Holden Ackerman has an interesting analysis of Qubole customers’ adoption of Hadoop 2:

In Qubole’s 2018 Data Activation Report, we did a deep-dive analysis of how companies are adopting and using different big data engines. As part of this research, we found some fascinating details about Hadoop that we will detail in the rest of this blog.

A common misconception in the market is that Hadoop is dying. However, when you hear people refer to this, they often mean “MapReduce” as a standalone resource manager and “HDFS” as being the primary storage component that is dying. Beyond this, Hadoop as a framework is a core base for the entire big data ecosystem (Apache Airflow, Apache Oozie, Apache Hbase, Apache Spark, Apache Storm, Apache Flink, Apache Pig, Apache Hive, Apache NiFi, Apache Kafka, Apache Sqoop…the list goes on).

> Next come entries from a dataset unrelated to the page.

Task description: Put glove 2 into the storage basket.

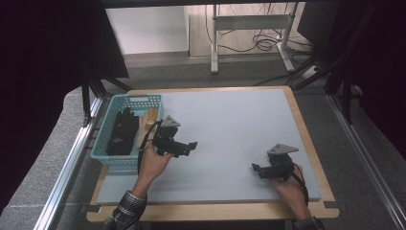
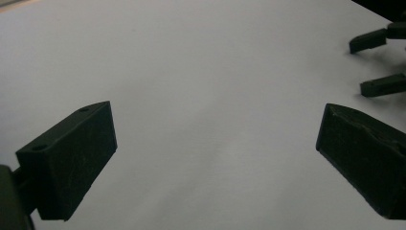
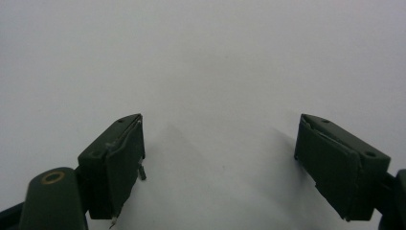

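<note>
Both tools are empty and spread wide: your left gripper (image 1: 190, 145) sits left of centre in the high view, just right of the teal basket (image 1: 111, 106), and in the left gripper view its jaws stand far apart over bare mat. Your right gripper (image 1: 256, 168) rests low at the lower right of the frame, jaws likewise parted with nothing between them. The work seems to lie in that basket at the left edge of the table — it holds a black glove-like item (image 1: 120, 132) along its left side and some pale tan pieces (image 1: 145, 125) to the right of it; what those are is hard to tell. If you mean to fetch one out, turn the left gripper back toward the basket, come in from above clear of the rim, and close on one piece only, keeping the trailing cable off the wall. The pale blue-grey mat (image 1: 230, 124) covers most of the wooden table top (image 1: 306, 129), which shows as a border — a flat, open landing area. Beyond the table, in the upper frame, lie a grey floor, a desk frame (image 1: 249, 24) and loose cables (image 1: 268, 43), with dark curtains at both sides.
</note>
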The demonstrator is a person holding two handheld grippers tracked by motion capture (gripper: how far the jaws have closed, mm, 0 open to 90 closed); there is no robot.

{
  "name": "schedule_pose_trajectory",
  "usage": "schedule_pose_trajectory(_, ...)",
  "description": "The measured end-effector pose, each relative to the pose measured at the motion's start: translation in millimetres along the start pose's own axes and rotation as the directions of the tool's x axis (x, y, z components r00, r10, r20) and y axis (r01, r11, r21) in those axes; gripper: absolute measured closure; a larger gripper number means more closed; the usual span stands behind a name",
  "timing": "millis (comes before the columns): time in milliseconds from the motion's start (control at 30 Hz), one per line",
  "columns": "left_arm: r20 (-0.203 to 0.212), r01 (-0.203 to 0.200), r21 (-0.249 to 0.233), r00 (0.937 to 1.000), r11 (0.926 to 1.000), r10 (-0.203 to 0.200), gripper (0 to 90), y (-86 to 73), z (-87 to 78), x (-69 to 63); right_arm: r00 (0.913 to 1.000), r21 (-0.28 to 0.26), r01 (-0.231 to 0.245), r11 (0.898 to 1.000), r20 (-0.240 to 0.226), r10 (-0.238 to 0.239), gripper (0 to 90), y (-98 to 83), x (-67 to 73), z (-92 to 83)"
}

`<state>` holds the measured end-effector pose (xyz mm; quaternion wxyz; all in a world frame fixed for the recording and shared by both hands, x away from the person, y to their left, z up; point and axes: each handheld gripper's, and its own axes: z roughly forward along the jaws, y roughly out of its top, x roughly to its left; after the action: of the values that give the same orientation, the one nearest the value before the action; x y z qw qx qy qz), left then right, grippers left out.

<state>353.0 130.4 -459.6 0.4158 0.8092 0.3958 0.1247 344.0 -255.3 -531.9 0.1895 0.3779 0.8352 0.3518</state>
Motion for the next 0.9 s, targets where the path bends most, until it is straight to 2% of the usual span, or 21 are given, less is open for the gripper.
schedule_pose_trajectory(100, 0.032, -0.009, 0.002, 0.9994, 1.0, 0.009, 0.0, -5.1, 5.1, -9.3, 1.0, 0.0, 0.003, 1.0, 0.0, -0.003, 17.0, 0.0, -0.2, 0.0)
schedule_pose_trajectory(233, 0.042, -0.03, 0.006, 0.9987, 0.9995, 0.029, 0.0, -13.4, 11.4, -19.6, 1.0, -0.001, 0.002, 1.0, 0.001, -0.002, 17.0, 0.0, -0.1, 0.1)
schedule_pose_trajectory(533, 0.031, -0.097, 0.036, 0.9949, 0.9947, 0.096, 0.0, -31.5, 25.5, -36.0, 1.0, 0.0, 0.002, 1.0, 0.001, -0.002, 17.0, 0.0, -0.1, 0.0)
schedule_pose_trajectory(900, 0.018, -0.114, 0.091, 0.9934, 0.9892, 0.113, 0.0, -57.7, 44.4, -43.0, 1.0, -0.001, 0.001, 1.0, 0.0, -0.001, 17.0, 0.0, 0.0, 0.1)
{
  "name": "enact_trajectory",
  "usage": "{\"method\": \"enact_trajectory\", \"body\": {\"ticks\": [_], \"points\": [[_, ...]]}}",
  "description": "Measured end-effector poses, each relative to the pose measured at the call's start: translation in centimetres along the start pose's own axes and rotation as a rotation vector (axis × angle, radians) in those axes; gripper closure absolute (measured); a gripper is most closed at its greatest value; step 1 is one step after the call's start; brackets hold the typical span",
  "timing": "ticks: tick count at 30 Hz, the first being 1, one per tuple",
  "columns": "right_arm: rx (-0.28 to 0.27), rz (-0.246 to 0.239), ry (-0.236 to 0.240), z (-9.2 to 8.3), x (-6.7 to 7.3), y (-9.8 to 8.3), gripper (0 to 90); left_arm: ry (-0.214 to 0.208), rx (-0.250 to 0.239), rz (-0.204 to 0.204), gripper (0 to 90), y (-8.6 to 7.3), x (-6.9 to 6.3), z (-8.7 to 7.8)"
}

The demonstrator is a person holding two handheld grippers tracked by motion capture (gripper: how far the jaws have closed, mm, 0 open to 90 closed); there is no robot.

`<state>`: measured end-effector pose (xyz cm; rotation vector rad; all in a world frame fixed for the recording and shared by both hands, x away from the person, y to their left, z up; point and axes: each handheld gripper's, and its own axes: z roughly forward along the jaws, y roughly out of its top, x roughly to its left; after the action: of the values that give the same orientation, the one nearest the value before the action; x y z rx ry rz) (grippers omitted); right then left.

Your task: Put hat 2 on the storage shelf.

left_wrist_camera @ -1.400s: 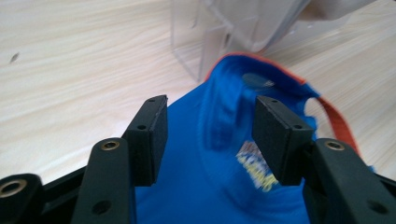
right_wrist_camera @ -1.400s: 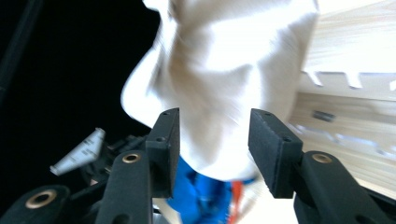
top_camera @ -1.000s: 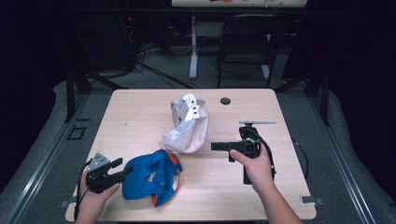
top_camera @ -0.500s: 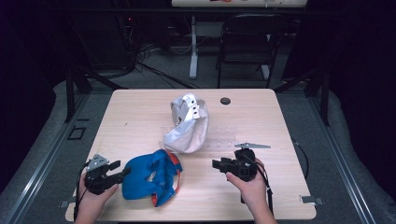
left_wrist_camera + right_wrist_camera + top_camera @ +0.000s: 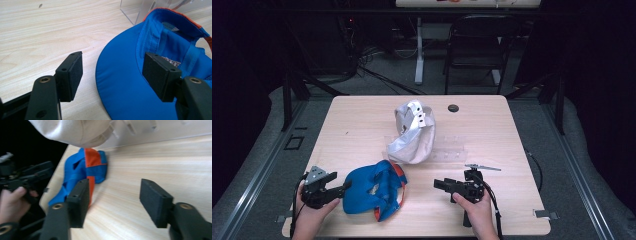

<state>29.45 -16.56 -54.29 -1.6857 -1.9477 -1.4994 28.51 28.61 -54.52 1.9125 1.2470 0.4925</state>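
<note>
Blue cap (image 5: 372,192) with orange trim lies near the front-left of the wooden worktop (image 5: 362,127). Left hand-held gripper (image 5: 343,186) sits at the brim (image 5: 120,92), jaws spread wide either side of its edge, not clamped. Right hand-held gripper (image 5: 438,183) hovers over bare worktop, jaws wide, empty, pointing toward the cap. White cap (image 5: 412,132) sits mid-worktop on a clear plastic stand (image 5: 447,150).

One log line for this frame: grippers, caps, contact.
left gripper: open, jaws astride blue cap brim | right gripper: open, holds nothing | white cap: on clear stand, untouched
</note>
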Motion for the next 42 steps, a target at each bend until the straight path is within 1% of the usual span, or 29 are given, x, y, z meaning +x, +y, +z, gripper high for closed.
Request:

I clipped this portion rather than the direct analysis because I think it’s an important point:  the Hadoop ecosystem is thriving as the matter of primary importance switches from what was important a decade ago (batch processing of large amounts of data on servers with direct attached storage) to what is important today (a combination of batch and streaming processing of large amounts of data on virtualized and often cloud-based servers with network-attached flash storage).

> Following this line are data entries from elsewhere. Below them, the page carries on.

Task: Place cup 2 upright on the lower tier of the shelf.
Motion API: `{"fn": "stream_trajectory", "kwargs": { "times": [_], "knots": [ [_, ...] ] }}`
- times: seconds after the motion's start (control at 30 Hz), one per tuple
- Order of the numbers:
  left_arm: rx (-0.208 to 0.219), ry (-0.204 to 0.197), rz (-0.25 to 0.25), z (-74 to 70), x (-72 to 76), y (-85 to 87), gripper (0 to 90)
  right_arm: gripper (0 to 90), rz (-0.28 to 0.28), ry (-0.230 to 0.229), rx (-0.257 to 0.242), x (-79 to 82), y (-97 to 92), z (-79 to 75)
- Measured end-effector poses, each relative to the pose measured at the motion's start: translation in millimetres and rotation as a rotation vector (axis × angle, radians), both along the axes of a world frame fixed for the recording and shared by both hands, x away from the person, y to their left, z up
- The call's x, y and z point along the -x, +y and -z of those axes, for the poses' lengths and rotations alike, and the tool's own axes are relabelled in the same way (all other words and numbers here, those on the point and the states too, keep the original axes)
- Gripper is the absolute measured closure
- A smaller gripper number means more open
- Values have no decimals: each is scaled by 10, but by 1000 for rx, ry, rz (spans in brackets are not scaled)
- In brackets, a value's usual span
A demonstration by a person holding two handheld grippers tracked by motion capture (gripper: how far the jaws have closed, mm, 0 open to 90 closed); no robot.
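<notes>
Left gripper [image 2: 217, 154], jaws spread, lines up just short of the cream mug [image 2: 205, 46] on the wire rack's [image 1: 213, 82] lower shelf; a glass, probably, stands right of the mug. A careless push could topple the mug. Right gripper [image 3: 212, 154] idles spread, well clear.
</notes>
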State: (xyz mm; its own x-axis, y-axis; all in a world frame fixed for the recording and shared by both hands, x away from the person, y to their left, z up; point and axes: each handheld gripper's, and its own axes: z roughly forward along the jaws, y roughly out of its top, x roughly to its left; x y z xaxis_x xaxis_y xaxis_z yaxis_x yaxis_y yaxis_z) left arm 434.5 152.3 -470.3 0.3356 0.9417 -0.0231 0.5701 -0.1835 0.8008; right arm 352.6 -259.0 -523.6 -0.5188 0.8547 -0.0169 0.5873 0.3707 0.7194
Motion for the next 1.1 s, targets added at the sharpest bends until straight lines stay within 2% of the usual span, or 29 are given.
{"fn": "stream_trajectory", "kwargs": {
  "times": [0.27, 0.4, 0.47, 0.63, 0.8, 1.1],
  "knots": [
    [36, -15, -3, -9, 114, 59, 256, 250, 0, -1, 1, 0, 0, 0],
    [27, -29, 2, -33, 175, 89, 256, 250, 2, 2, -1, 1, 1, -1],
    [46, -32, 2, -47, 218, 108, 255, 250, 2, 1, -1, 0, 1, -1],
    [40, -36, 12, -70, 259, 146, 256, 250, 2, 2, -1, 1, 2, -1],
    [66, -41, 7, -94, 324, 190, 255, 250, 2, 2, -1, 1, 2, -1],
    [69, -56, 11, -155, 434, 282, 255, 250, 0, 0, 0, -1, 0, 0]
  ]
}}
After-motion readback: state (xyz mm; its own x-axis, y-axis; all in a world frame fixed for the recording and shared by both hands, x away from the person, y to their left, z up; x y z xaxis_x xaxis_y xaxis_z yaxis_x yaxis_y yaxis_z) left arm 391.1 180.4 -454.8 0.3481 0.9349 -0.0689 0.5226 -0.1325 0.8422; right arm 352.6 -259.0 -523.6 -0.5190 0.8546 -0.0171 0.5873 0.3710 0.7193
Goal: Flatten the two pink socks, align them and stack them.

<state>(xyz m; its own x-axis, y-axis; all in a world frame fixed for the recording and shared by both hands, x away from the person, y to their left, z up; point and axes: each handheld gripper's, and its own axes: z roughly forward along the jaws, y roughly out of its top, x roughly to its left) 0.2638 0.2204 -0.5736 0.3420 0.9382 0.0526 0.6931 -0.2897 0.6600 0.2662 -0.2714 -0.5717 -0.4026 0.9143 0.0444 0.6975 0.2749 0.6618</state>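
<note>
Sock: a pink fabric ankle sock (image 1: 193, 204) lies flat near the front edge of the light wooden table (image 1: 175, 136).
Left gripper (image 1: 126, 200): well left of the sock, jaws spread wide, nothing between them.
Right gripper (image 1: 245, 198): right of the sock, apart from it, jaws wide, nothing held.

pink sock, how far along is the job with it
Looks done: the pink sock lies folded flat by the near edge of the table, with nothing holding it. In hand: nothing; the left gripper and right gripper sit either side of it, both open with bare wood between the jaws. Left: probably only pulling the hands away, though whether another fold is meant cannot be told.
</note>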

DISTINCT, GROUP BY, And Transaction Isolation Levels

Rob Farley has an interesting post where two similar-looking queries can provide different outputs given certain transaction isolation levels:

Now, it’s been pointed out, including by Adam Machanic (@adammachanic) in a tweet referencing Aaron’s post about GROUP BY v DISTINCT that the two queries are essentially different, that one is actually asking for the set of distinct combinations on the results of the sub-query, rather than running the sub-query across the distinct values that are passed in. It’s what we see in the plan, and is the reason why the performance is so different.

The thing is that we would all assume that the results are going to be identical.

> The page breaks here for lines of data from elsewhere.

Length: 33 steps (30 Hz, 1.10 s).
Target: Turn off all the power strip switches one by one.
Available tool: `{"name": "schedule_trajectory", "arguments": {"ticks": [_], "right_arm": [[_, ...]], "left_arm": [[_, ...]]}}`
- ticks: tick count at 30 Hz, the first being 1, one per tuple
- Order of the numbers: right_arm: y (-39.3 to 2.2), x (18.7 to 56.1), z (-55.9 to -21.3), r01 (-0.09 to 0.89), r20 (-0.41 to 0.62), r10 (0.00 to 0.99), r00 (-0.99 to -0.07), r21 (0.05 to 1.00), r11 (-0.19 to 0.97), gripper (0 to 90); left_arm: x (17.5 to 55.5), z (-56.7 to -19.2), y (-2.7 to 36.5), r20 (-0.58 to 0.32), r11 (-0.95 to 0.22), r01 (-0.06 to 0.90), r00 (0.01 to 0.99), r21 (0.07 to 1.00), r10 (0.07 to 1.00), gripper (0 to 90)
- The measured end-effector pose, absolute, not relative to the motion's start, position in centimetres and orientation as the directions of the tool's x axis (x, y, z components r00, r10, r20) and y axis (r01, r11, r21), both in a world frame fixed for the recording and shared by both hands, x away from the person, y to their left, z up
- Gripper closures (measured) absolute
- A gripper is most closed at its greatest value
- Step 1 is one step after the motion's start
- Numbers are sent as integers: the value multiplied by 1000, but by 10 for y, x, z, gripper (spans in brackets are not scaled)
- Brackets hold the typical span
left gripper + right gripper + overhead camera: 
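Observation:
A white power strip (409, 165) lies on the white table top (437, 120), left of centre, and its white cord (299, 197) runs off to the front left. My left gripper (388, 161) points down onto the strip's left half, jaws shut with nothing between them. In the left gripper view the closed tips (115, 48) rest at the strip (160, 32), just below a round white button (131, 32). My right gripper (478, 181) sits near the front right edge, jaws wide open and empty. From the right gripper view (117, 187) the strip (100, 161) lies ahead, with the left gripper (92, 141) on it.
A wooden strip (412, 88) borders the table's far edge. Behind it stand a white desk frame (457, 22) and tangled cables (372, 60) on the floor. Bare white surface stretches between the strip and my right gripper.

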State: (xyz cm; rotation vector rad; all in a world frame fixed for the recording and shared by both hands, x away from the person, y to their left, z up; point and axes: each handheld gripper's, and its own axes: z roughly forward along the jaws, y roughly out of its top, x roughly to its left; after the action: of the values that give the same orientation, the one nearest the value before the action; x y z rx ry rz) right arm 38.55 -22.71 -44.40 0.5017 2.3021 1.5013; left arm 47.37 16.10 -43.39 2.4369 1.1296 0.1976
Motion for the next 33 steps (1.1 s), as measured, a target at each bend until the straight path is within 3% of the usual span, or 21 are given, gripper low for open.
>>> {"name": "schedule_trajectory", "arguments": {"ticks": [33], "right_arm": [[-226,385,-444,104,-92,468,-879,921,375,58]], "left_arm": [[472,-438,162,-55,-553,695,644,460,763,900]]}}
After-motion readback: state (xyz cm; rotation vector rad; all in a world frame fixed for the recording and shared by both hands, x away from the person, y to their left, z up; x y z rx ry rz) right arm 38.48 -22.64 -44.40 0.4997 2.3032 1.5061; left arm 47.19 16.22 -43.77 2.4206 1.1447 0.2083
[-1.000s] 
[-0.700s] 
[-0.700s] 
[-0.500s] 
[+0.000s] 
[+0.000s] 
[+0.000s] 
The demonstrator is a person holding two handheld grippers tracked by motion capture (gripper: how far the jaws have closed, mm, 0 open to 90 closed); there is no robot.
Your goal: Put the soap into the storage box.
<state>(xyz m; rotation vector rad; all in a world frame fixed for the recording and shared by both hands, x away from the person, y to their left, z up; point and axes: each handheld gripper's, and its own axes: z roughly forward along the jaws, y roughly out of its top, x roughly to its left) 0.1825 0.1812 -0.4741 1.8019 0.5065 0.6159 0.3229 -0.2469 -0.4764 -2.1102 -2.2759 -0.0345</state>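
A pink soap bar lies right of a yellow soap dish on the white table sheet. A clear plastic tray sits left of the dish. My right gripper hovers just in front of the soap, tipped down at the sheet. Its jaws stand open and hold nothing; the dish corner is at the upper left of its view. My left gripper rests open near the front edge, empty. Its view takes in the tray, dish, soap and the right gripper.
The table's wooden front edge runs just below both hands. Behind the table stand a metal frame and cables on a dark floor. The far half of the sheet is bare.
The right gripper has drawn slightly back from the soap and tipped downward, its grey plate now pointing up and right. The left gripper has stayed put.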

But that’s an assumption, and isn’t a good one.

Rob starts out with READ UNCOMMITTED but then gets into the “normal” READ COMMITTED transaction isolation level that most places use.

Allowing Azure Service Access

Arun Sirpal points out the importance of a tiny checkbox:

When you create a “logical” Azure SQL Server (I say logical because we are not really physically creating anything) there is a setting that is ticked ON by default which is called “Allow Azure services to access server”.

The question is, what does it mean? (See the highlighted section below)

Read on to see what this does and why Arun doesn’t like the default.

SQL Persistent Storage In Azure Container Services

Andrew Pruski shows how to use Kubernetes persistent volumes in Azure Container Services:

I’ve been playing around with SQL Server running in Kubernetes in Azure Container Services (AKS)for a while now and I think that the technology is really cool.

You can get a highly available instance of SQL Server up and running with a few lines of code! Ok, there’s a bit of setup to do but once you get that out of the way, you’re good to go.

One thing that has been missing though, is persistent storage. Any changes made to the SQL instance would have been lost if the pod that it was running in failed and was brought back up.

Until now.

Click through to learn how.  It’s certainly not trivial, but Andrew does a good job showing us the step-by-step.

TreeViz Custom Power BI Visual

Devin Knight continues his Power BI custom visuals series:

In this module you will learn how to use the TreeViz Custom Visual. The TreeViz is a breakdown tree that allows you to expand or collapse levels of hierarchical data.

Click through for the video, showing more.  For limited, hierarchical, categorical data, this could work pretty well.

Date Correlation Optimization

Monica Rathbun explains another quasi-hidden SQL Server configuration option:

According to MSDN – The DATE_CORRELATION_OPTIMIZATION database SET option improves the performance of queries that perform an equi-join between two tables whose date or datetime columns are correlated, and which specify a date restriction in the query predicate.

How many of you read what MSDN says and thinks “wuuuuuttt, English please”? I do.